Local nursing center earns high marks during inspection
A zero-deficiency survey is a rare thing.
But it's a good thing.
Last June, a month after Mike Bartholomees took over as administrator of Tonganoxie Nursing Center, the center's annual state survey showed 16 deficiencies.
Within a month those deficiencies had all been corrected, and last week, the nursing center learned the results of this year's survey zero deficiencies.
"This really is quite rare," Bartholomees said.
He said he'd been told by another nursing home administrator that the state just doesn't hand out zero deficiencies.
Mike Heideman, acting public information officer for Kansas Department of Health and Environment, agreed.
"It's not entirely unusual for us to note at least some lower-level deficiencies when we visit a facility," Heideman said. "We're quite pleased to see that Tonganoxie Nursing Facility had a deficiency-free survey."
Basically, Bartholomees said, the survey looks at the entire nursing center, including quality of care, how the facility handles any complaints or grievances, how the facility follows up on concerns from residents or their families and cleanliness.
The inspection also looks at compliance on paper, checking for documentation of residents' care.

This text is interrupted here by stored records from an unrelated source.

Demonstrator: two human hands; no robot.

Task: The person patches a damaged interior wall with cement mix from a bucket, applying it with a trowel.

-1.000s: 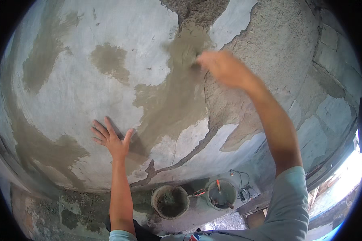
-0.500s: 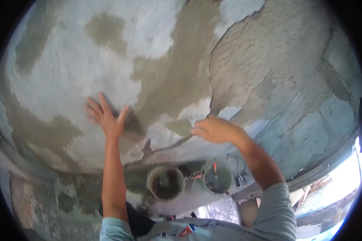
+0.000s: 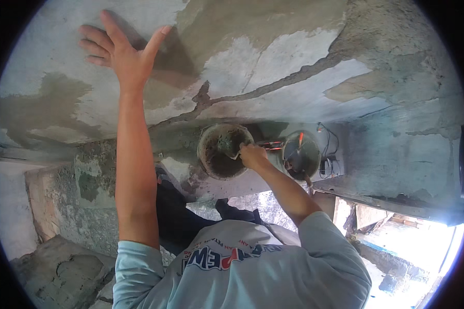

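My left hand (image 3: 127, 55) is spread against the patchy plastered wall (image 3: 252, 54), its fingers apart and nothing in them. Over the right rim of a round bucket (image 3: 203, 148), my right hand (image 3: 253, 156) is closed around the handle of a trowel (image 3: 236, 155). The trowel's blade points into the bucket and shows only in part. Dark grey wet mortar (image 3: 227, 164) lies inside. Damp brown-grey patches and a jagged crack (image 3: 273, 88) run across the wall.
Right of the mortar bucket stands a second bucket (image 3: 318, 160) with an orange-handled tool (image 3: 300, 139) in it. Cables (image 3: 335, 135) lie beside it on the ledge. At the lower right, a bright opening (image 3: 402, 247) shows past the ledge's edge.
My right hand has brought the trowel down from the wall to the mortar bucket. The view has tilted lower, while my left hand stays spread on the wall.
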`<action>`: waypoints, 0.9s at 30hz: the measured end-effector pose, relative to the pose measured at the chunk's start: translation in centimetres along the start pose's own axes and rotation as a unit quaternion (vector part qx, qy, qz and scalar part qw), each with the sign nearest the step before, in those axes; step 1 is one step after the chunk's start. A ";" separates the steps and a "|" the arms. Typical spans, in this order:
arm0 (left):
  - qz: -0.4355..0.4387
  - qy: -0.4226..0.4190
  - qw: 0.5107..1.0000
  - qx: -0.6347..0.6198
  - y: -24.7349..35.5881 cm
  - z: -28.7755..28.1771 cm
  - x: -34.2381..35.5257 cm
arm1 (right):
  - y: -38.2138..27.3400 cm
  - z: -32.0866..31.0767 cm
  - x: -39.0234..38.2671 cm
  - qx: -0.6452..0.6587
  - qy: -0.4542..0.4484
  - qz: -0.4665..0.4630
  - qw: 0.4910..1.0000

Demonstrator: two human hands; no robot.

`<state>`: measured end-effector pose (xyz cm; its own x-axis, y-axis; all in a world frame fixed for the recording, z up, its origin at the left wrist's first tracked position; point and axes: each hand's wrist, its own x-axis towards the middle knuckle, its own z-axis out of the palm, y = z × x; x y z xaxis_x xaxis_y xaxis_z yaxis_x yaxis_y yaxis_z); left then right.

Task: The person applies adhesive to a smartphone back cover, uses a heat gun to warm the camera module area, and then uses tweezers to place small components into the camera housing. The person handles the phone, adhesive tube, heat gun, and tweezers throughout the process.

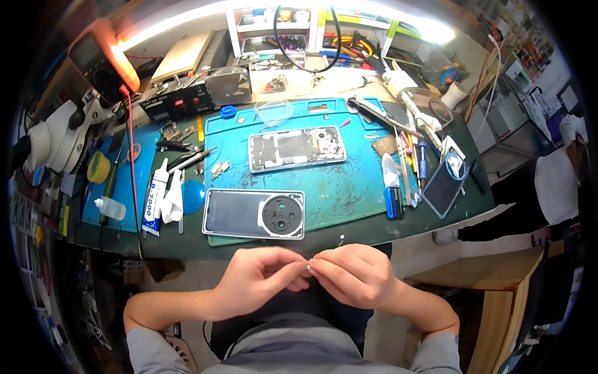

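Note:
In front of the bench's near edge, my left hand (261,279) and my right hand (356,274) meet fingertip to fingertip. Both are closed in a pinch on a tiny pale piece (308,267), too small to make out its kind. Just beyond them a phone back cover (240,212) with a round black camera ring lies on the mat's near edge. Farther back, an opened phone (298,149) lies on the blue repair mat (349,193), its inner parts showing.
To the left are a glue tube (156,196), a dropper bottle (111,208), pliers (177,146) and a multimeter (103,59). At right lie a blue screwdriver (422,163), a blue-labelled bottle (392,201) and a dark phone panel (445,189). Another person (542,187) stands at far right.

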<state>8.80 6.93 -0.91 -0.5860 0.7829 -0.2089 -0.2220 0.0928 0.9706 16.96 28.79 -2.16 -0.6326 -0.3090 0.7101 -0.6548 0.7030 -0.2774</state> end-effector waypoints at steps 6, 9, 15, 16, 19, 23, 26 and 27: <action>0.156 0.001 0.967 0.203 1.0 -0.2 0.7 | 0.3 -0.6 0.8 0.014 0.002 0.014 1.000; 0.175 0.007 0.960 0.219 1.0 -0.7 1.2 | 0.9 -0.5 1.1 0.033 0.017 0.006 0.999; 0.176 -0.004 0.956 0.235 3.1 -1.8 2.8 | 2.9 -0.5 1.8 0.047 0.024 -0.026 0.998; 0.159 -0.012 0.963 0.220 3.4 -2.0 3.0 | 3.3 -0.6 2.1 0.035 0.018 -0.040 0.998; 0.142 -0.031 0.966 0.215 4.4 -2.7 4.2 | 4.6 -1.2 3.6 0.018 0.000 -0.068 0.998; 0.159 -0.052 0.950 0.262 5.6 -3.7 5.5 | 6.6 -1.6 4.7 0.034 -0.022 -0.106 0.993; 0.148 -0.076 0.957 0.237 5.3 -4.6 6.2 | 7.8 -1.5 5.1 0.054 -0.030 -0.150 0.987; 0.148 -0.080 0.957 0.237 5.4 -4.7 6.4 | 8.2 -1.3 5.1 0.065 -0.028 -0.153 0.986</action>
<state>0.19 9.53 2.39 -0.4340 0.8983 0.0685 0.3366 0.0912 0.9372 8.93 33.77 0.04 -0.4165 -0.5323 0.7370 -0.8638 0.4846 -0.1380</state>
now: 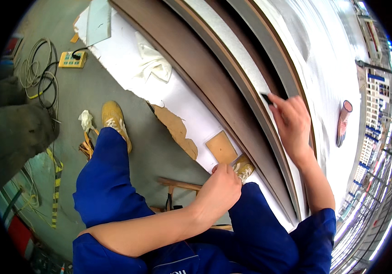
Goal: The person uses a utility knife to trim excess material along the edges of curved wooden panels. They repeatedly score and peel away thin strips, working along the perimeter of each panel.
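Cloth (158, 68) beside brown panel (205, 77)

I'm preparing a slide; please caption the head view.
Right hand holding a small dark piece over long curved panels; left hand curled near a tan square.

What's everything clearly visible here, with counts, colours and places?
curved panels: several, brown-grey, centre to top
small piece: one, black, centre right
square pad: one, tan, centre
cloth: one, white, upper centre
backing sheet: one, white, beneath cloth
pane: one, greenish, top left
power strip: one, yellow, upper left
cables: several, grey, black, left
striped tape: one, yellow-black, lower left
tube: one, pinkish, far right
shoes: two, tan, left and centre
trousers: one pair, blue, bottom
left grip: one, bare, lower centre
right grip: one, bare, centre right, holding small piece
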The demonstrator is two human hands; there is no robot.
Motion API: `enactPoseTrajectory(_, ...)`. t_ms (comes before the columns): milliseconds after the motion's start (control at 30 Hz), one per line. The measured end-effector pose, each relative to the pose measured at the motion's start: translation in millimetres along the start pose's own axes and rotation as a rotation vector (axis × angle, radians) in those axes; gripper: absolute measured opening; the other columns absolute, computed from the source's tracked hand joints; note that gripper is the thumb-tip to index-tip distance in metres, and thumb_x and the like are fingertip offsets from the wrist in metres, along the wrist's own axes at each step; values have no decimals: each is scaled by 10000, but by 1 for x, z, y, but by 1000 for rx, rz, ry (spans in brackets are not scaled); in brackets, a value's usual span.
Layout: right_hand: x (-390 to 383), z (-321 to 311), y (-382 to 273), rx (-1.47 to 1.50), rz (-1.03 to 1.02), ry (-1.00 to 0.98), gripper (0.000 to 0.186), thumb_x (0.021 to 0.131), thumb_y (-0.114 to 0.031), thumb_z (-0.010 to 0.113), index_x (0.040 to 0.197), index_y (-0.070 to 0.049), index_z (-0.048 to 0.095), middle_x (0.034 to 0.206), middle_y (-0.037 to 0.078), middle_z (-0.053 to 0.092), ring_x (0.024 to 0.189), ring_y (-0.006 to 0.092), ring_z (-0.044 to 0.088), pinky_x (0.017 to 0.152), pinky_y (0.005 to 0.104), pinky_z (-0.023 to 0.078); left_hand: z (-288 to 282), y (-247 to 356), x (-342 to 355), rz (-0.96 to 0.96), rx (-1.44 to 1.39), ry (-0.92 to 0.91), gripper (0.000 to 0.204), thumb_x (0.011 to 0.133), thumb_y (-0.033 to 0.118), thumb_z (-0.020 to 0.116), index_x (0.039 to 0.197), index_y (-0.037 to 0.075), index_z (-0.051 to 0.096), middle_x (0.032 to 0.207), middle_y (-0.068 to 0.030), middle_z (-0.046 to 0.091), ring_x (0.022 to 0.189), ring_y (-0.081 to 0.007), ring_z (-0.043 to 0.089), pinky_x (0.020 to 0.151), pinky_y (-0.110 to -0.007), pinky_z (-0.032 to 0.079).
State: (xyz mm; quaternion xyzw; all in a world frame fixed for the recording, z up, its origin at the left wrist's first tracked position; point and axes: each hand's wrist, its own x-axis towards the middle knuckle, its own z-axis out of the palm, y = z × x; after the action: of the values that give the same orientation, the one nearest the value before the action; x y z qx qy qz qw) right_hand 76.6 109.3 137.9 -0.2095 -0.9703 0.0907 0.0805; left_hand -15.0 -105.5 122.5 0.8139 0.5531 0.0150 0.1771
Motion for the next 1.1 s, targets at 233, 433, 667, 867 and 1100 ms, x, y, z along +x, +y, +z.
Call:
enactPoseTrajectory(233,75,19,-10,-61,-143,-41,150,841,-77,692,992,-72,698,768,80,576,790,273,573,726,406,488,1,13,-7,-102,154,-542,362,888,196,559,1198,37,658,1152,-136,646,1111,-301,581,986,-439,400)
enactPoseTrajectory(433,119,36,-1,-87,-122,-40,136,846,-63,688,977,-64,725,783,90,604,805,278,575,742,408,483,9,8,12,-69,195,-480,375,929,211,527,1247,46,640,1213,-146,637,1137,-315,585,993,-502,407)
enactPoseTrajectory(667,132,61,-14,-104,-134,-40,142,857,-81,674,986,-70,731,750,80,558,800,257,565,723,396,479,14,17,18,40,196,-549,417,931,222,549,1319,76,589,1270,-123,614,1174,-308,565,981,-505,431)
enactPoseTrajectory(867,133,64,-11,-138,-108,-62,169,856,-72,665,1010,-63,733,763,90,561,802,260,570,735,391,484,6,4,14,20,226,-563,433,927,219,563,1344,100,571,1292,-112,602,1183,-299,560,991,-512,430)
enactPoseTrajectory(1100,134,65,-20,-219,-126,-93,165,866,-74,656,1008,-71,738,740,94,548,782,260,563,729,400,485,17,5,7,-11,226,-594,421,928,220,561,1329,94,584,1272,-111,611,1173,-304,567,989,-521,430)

"A zero-deficiency survey doesn't mean that the home is perfect, because there is no such thing in health care," Bartholomees said. "But what it means is there are systems in place to address any concerns or issues that come up."
On the other hand, he said the survey results indicated good patient care.
"It wouldn't be a zero-deficiency survey if quality care wasn't being delivered," he said.
The 15-year-old nursing center, which can handle 90 resident, currently is home to 74 people.
Residents range in age range from 34 to 100. The nursing center's annual charge for a semi-private room is $34,675.
Bartholomees said the local nursing center, which is owned by Beverly Health and Rehab, Fort Smith, Ark., may later this year renovate part of the building into a 24-bed Alzheimer's unit.
Bartholomees credited the nursing center's 70 full- and part-time employees for the success of the state inspection.
"The turnover ration nationally in this business is around 120 percent," he said. "Our turnover ratio so far this year is around 6 or 7 percent, so we're looking at maybe a 30 percent turnover rate for the year."